En quoi tout cela me concerne-t-il ?

     Vous pensez que vous ne croyez pas assez pour vous décider ? N'abandonnez pas. Recherchez sans vous décourager, vous pouvez avoir l'assurance que vous ne serez pas déçu. Ne croyez pas sans savoir, d'accord, mais sachez le plus tôt possible ! Parlez à des chrétiens, demandez-leur de vous expliquer ce que vous ne comprenez pas. Chaque question mérite une réponse.

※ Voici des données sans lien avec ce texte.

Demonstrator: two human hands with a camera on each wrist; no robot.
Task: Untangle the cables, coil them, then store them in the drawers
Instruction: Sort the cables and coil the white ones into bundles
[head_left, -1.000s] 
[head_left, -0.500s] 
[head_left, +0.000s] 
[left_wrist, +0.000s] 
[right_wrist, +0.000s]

     Réfléchissez sincèrement : vous sentez-vous concerné personnellement ? C'est pour vous, pour vous-même que Jésus-Christ s'est fait homme pour mourir sur la croix. C'est vous qu'il invite maintenant à venir à lui pour vous donner une vie pleine de sens, maintenant et pour toujours. Enfin, c'est pour vous que ces lignes ont été écrites : pour que vous les lisiez en acteur et non en spectateur.